▶ **Work to complete**:
Only one portion of the data is to be written out: from the line bearing "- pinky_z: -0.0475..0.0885" through the line bearing "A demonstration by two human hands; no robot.". Write it exactly as it appears.

▶ **Data excerpt**:
────────────────────
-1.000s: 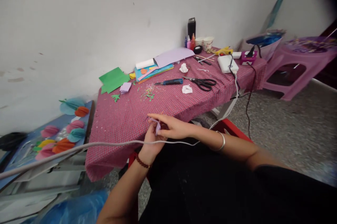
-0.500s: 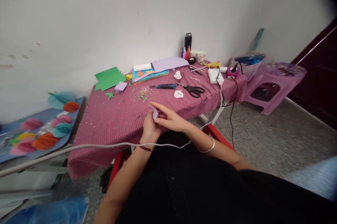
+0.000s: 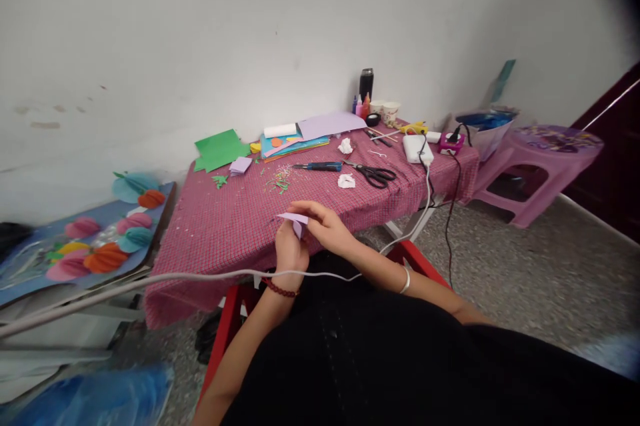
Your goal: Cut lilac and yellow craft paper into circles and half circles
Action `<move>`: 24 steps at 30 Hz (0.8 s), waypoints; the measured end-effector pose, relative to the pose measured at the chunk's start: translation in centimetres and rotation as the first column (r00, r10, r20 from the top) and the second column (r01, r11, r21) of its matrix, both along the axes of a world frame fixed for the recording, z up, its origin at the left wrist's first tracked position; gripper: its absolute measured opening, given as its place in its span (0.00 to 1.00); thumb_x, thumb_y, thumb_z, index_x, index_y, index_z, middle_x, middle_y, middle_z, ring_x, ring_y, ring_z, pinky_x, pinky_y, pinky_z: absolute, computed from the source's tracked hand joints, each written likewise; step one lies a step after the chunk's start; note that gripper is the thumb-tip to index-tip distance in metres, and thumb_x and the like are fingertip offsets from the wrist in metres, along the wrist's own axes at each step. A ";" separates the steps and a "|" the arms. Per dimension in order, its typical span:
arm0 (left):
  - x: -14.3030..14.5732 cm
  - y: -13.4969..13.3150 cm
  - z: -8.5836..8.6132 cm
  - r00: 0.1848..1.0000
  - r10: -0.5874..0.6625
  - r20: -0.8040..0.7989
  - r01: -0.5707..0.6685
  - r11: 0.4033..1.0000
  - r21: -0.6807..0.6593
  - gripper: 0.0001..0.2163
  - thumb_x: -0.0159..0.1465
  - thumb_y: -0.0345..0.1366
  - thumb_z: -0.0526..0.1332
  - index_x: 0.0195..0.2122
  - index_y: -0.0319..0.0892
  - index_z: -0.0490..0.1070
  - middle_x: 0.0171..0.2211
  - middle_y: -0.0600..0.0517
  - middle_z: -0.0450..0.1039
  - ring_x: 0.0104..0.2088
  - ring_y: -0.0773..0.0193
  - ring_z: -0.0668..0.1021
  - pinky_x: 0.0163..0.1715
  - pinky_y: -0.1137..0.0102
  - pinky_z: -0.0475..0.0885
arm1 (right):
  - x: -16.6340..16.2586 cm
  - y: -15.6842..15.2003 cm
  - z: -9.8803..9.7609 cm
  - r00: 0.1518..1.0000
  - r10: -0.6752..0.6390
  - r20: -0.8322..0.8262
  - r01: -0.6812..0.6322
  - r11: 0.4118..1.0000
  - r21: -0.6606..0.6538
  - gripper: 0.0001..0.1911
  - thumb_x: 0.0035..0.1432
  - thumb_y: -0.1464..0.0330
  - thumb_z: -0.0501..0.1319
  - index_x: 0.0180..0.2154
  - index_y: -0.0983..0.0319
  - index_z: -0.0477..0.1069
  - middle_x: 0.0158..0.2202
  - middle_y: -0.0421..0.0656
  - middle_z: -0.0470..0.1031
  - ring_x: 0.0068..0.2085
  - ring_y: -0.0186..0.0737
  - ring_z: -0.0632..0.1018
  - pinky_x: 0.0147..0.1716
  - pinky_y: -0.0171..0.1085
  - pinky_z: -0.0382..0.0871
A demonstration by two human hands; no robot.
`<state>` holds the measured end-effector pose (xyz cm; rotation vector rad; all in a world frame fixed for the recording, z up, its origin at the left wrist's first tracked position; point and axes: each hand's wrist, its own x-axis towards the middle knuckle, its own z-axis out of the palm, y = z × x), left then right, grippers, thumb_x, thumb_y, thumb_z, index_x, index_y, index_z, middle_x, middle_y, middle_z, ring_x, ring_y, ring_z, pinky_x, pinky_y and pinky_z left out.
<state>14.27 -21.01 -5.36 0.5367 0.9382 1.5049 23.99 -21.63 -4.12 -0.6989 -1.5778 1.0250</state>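
Note:
A small piece of folded purple paper (image 3: 297,219) is held between both hands, just off the front edge of the table. My left hand (image 3: 291,247) grips it from below, fingers partly hidden behind the paper. From the right, my right hand (image 3: 327,229) pinches its edge between thumb and fingers. On the cloth beyond lie a small stack of purple paper pieces (image 3: 241,166), a blue-handled craft knife (image 3: 323,166), black scissors (image 3: 376,175) and green paper scraps (image 3: 280,184).
A checked red cloth (image 3: 200,233) covers the table. Green sheets (image 3: 220,149), a white power bank (image 3: 417,149) and crumpled tissue (image 3: 346,181) lie on it. A white cable (image 3: 220,275) crosses before my forearms. Paper pumpkins (image 3: 106,257) are at left, a pink stool (image 3: 535,166) at right.
The purple paper was curved upright between my hands; now one leaf of it lies flatter and opened out. My right hand has shifted to pinch its edge. The view has turned slightly left.

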 end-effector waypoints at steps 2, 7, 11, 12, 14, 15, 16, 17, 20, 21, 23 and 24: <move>0.0 0.0 -0.1 0.994 0.084 -0.069 -0.079 0.995 0.062 0.11 0.62 0.39 0.56 0.26 0.39 0.65 0.18 0.59 0.61 0.17 0.73 0.63 0.18 0.76 0.57 | -0.2 -0.2 -0.1 0.993 -0.118 0.024 0.116 0.991 0.059 0.19 0.56 0.73 0.53 0.50 0.61 0.67 0.47 0.47 0.74 0.47 0.40 0.75 0.47 0.42 0.69; -0.7 -0.3 -0.6 0.937 0.222 -0.271 -0.166 0.962 0.216 0.15 0.63 0.43 0.56 0.22 0.40 0.62 0.18 0.59 0.59 0.19 0.72 0.62 0.21 0.75 0.57 | -0.1 -0.2 -0.2 0.973 -0.227 0.028 0.227 0.974 0.030 0.11 0.54 0.69 0.58 0.40 0.62 0.72 0.38 0.43 0.75 0.39 0.40 0.73 0.41 0.38 0.66; -1.5 -1.0 -0.9 0.854 0.305 -0.421 -0.170 0.929 0.328 0.18 0.62 0.40 0.59 0.17 0.41 0.57 0.18 0.60 0.53 0.20 0.71 0.57 0.21 0.74 0.52 | 0.3 0.8 -0.8 0.974 -0.200 -0.105 0.178 0.966 -0.187 0.15 0.59 0.58 0.54 0.28 0.62 0.67 0.25 0.39 0.69 0.29 0.37 0.70 0.31 0.35 0.65; -1.6 -1.2 -0.8 0.834 0.322 -0.449 -0.168 0.922 0.350 0.18 0.63 0.39 0.59 0.17 0.41 0.57 0.18 0.59 0.52 0.21 0.71 0.57 0.21 0.73 0.51 | 0.3 1.0 -0.9 0.974 -0.192 -0.119 0.165 0.964 -0.208 0.18 0.60 0.56 0.51 0.27 0.62 0.67 0.24 0.40 0.68 0.27 0.36 0.70 0.29 0.35 0.65; -2.0 -1.4 -0.3 0.795 0.353 -0.493 -0.162 0.907 0.390 0.18 0.63 0.36 0.59 0.17 0.41 0.57 0.18 0.59 0.51 0.22 0.70 0.57 0.22 0.73 0.51 | 0.5 1.1 -1.1 0.976 -0.161 -0.150 0.119 0.960 -0.252 0.24 0.62 0.51 0.45 0.30 0.62 0.68 0.25 0.42 0.70 0.27 0.37 0.71 0.29 0.36 0.67; -2.2 -1.5 0.0 0.779 0.366 -0.509 -0.157 0.900 0.406 0.18 0.63 0.35 0.58 0.16 0.41 0.57 0.18 0.59 0.51 0.22 0.69 0.57 0.23 0.73 0.51 | 0.5 1.1 -1.0 0.976 -0.135 -0.172 0.084 0.958 -0.273 0.26 0.62 0.49 0.43 0.32 0.62 0.69 0.26 0.43 0.71 0.28 0.38 0.72 0.30 0.37 0.67; -2.3 -1.5 0.3 0.765 0.376 -0.523 -0.152 0.895 0.420 0.18 0.63 0.33 0.58 0.16 0.41 0.57 0.18 0.58 0.51 0.23 0.69 0.56 0.23 0.73 0.51 | 0.6 1.0 -0.9 0.974 -0.106 -0.198 0.046 0.957 -0.288 0.28 0.62 0.48 0.42 0.35 0.62 0.70 0.28 0.44 0.72 0.29 0.40 0.73 0.30 0.37 0.68; -2.5 -1.6 0.5 0.756 0.381 -0.532 -0.146 0.890 0.431 0.18 0.63 0.32 0.58 0.16 0.41 0.57 0.18 0.58 0.50 0.23 0.69 0.56 0.24 0.73 0.51 | 0.6 0.8 -0.8 0.972 -0.075 -0.223 0.006 0.956 -0.294 0.29 0.61 0.46 0.43 0.37 0.62 0.70 0.31 0.45 0.73 0.31 0.40 0.74 0.31 0.38 0.68; -2.8 -1.7 0.4 0.743 0.380 -0.550 -0.121 0.886 0.448 0.18 0.63 0.28 0.57 0.16 0.41 0.58 0.18 0.57 0.52 0.23 0.67 0.57 0.25 0.73 0.54 | 0.9 0.2 -0.7 0.974 0.024 -0.227 -0.083 0.963 -0.256 0.25 0.55 0.48 0.57 0.40 0.62 0.70 0.34 0.43 0.74 0.34 0.40 0.73 0.35 0.37 0.67; -2.9 -1.8 0.1 0.742 0.373 -0.557 -0.111 0.887 0.448 0.17 0.62 0.26 0.57 0.16 0.41 0.59 0.18 0.57 0.53 0.23 0.67 0.57 0.26 0.73 0.55 | 0.9 0.2 -0.9 0.979 0.051 -0.196 -0.099 0.965 -0.245 0.23 0.52 0.50 0.62 0.39 0.62 0.71 0.34 0.42 0.73 0.34 0.39 0.73 0.35 0.37 0.67; -3.1 -1.7 -0.8 0.747 0.350 -0.565 -0.081 0.892 0.445 0.16 0.60 0.25 0.58 0.16 0.42 0.62 0.19 0.56 0.56 0.24 0.66 0.59 0.28 0.73 0.58 | 1.0 0.8 -1.6 0.986 0.094 -0.135 -0.129 0.951 -0.283 0.19 0.48 0.56 0.67 0.36 0.63 0.72 0.31 0.40 0.73 0.32 0.36 0.72 0.35 0.36 0.67; -3.3 -1.5 -1.2 0.753 0.330 -0.570 -0.056 0.895 0.443 0.15 0.60 0.24 0.59 0.17 0.42 0.64 0.19 0.56 0.57 0.24 0.66 0.61 0.29 0.73 0.59 | 1.0 1.4 -1.9 0.986 0.112 -0.120 -0.146 0.931 -0.333 0.17 0.49 0.57 0.67 0.34 0.64 0.72 0.30 0.40 0.73 0.31 0.35 0.72 0.34 0.35 0.67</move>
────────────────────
▶ **Answer to this problem**:
  - pinky_z: -0.0475..0.0885
arm1 (right):
  - x: -16.6340..16.2586 cm
  - y: -15.6842..15.2003 cm
  - z: -9.8803..9.7609 cm
  - r00: 0.1518..1.0000
  - r10: -0.6752..0.6390
  - r20: -0.8322..0.8262
  - r01: -0.6812..0.6322
  - r11: 0.4118..1.0000
  - r21: -0.6606..0.6538
  - gripper: 0.0001..0.1911
  - thumb_x: 0.0035..0.1432
  - thumb_y: -0.1464..0.0330
  - thumb_z: -0.0501..0.1319
  - index_x: 0.0180..0.2154
  - index_y: -0.0983..0.0319
  - index_z: -0.0477..0.1069
  - middle_x: 0.0158..0.2202
  - middle_y: -0.0421..0.0656
  - middle_z: -0.0470..0.1031
  - ring_x: 0.0068..0.2085
  - ring_y: -0.0186..0.0737
  - ring_z: -0.0632..0.1018
  - pinky_x: 0.0147..0.1716
  - pinky_y: -0.0171..0.1085
  - pinky_z: -0.0382..0.0871
A demonstration by two human hands; no robot.

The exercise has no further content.